Mais la question qui, aujourd'hui, habite Catherine Malabou avec le plus d'intensité est celle du féminisme. Sa réflexion prend sa source dans un constat radical. "La philosophie a orchestré l'impossibilité de la femme comme sujet." Et il lui semble que le discours dominant du féminisme, qui consiste en une critique de l'essentialisme et affirme qu'il n'y a pas d'identité propre du féminin, reconduit paradoxalement cette violence symbolique."Il est symptomatique, remarque-t-elle, qu'aucune femme ne se revendique vraiment philosophe, comme si elles ne s'en sentaient pas le droit."
Elle considère qu'il est nécessaire de sortir de cette impasse et d'assumer le fait qu'il existe quelque chose comme une spécificité du féminin. Et, puisque la femme s'est toujours définie par la violence qui lui était faite, il faut prendre au mot l'assimilation du féminin à un "rien d'être" et le redéfinir comme " essence vide mais résistante".
"Résistante" est ici le mot-clé. Catherine Malabou refuse avec la dernière énergie toute posture de victimisation. Lui demande-t-on d'évoquer son propre statut de femme-philosophe, les blocages qu'elle a pu rencontrer, la brutalité des luttes de territoire et autres bagarres de bac à sable dans lesquelles se complaît si souvent l'institution universitaire ? Elle commence à s'exécuter du bout des lèvres, puis écarte bien vite ces considérations d'un haussement d'épaules : "Ce n'est pas très grave, je me suis débrouillée." Il suffit de ne pas rentrer dans le jeu et, encore une fois, d'être mobile, plastique. En voyageant, par exemple. Et c'est sans doute la raison pour laquelle elle passe de plus en plus de temps aux Etats-Unis (où elle enseigne un semestre par an à l'université de Buffalo comme visiting professor).
Elle y a rencontré, dit-elle, une tout autre manière de poser les problèmes théoriques et politiques, d'être professeur, d'être militante, d'être féministe. C'est comme une véritable cure de relativisme culturel qu'elle évoque ses séjours américains. "On ne peut plus se réfugier derrière une illusoire tradition française d'excellence. On n'est plus le même quand on enseigne là-bas, et en anglais." Elle ajoutera dans un demi-sourire que "la gauche américaine est tout de même plus vivante que la nôtre"...
Il est un sujet, toutefois, qu'elle aborde avec, sinon une tristesse, du moins une déception perceptible : la "fin de non-recevoir" adressée par les politiques à La Grande Exclusion.
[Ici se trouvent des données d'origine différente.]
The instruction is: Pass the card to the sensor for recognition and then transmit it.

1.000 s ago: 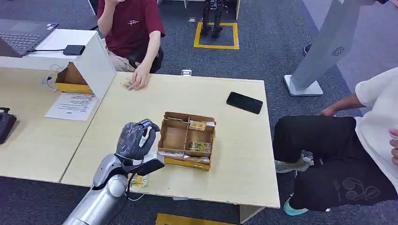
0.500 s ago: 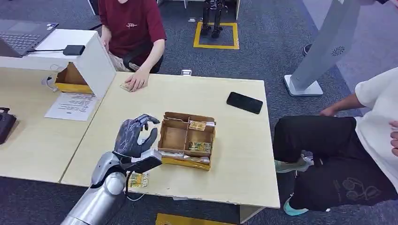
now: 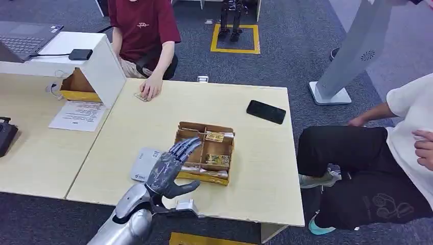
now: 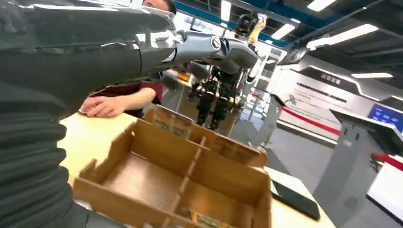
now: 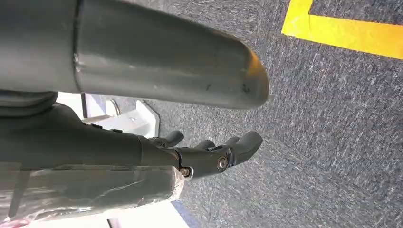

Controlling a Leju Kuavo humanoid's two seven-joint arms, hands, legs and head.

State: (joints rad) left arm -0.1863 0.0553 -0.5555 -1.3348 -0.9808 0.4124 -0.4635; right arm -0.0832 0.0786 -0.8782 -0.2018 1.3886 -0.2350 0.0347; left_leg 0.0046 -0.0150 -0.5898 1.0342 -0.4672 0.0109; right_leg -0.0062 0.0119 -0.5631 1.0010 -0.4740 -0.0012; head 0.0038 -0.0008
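The cards [image 3: 218, 159] are stacked in the compartments on the right side of the cardboard box [image 3: 203, 151] at the middle of the desk [image 3: 255, 168], within reach. The grey sensor [image 3: 145, 164] lies just left of the box. The left robot hand [image 3: 172, 165] is spread open over the box's near-left compartment, holding nothing. The right robot hand [image 5: 214, 151] hangs over the floor, loosely curled and empty.

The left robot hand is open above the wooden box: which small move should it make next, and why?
Probably lower the left robot hand into the box to pinch one of the cards. The hand is empty with its fingers spread, the cards lie in the far compartments, and the grey sensor pad waits beside it.
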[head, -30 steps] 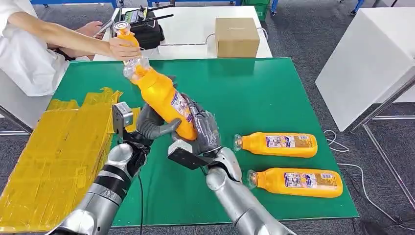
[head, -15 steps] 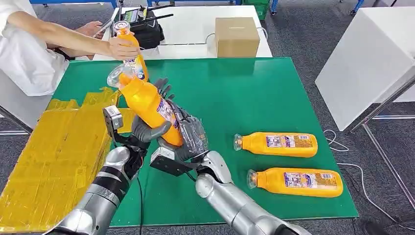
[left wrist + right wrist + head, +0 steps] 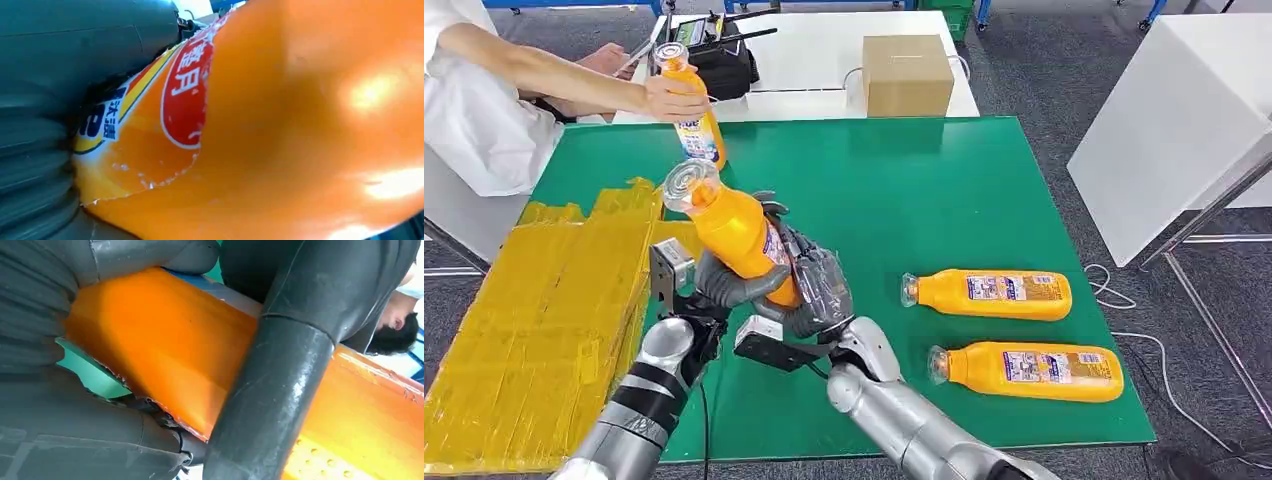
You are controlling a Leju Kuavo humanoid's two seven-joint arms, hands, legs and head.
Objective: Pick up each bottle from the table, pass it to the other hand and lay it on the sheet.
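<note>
An orange bottle (image 3: pixel 729 225) with a clear cap is held tilted above the green mat (image 3: pixel 924 190), cap up and to the left. My left hand (image 3: pixel 724 285) wraps its lower part from the left, and my right hand (image 3: pixel 821 285) grips it from the right. Up close, the bottle (image 3: pixel 300 125) lies against my left hand's grey cover (image 3: pixel 50 75). In the right wrist view a thick thumb (image 3: pixel 280 390) crosses the bottle (image 3: pixel 165 350). Two more orange bottles (image 3: pixel 989 295) (image 3: pixel 1029 372) lie on the mat at the right. The yellow sheet (image 3: pixel 534 300) lies at the left.
A person at the back left holds another orange bottle (image 3: pixel 692 110) upright at the mat's far edge with one hand (image 3: pixel 669 98). A cardboard box (image 3: pixel 908 75) and a black bag (image 3: pixel 724 60) sit on the white table behind. A white table (image 3: pixel 1174 120) stands at the right.
Both hands moved left with the bottle, which now tips its cap more toward me. The person's bottle has come down upright at the mat's far edge.
</note>
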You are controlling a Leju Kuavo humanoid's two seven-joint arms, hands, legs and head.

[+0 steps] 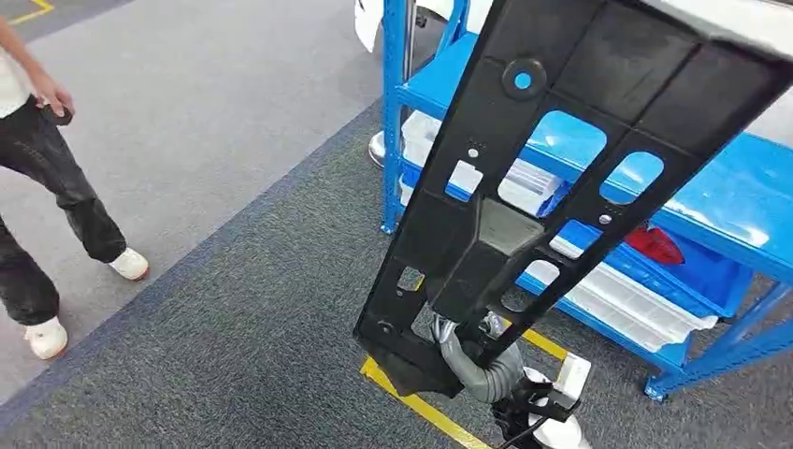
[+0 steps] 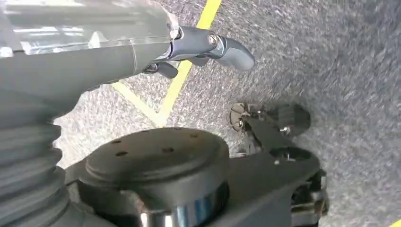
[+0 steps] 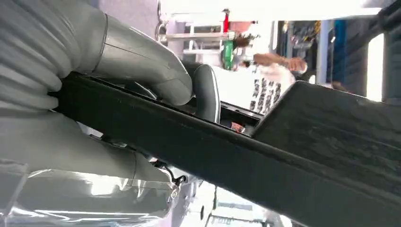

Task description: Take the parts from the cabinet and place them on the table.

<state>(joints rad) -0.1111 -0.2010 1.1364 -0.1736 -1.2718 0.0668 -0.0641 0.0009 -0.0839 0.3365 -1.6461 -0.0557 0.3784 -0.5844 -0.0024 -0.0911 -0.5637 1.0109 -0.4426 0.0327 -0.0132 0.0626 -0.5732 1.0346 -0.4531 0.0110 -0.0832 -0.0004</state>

L'urgence sociale, symptôme et thérapeutique (Bayard, 2009), l'ouvrage qu'elle a coécrit avec Xavier Emmanuelli, le fondateur du SAMU Social. Catherine Malabou confesse même, sur ce point, une certaine naïveté. "Je croyais que c'était un combat plus reconnu politiquement. Mais le problème des grands exclus n'est pas pris en compte en dehors du tintamarre télévisuel et des autoroutes de la charité." Il s'agissait justement pour elle de faire de la grande exclusion un problème proprement politique, et plus seulement un "sujet social", et elle ne peut dissimuler sa colère devant le fait que nos dirigeants fassent la sourde oreille.
"Des gens meurent dans la rue, conclut-elle lapidairement. Mais apparemment il y a des questions brûlantes qui ne sont pas brûlantes pour tout le monde."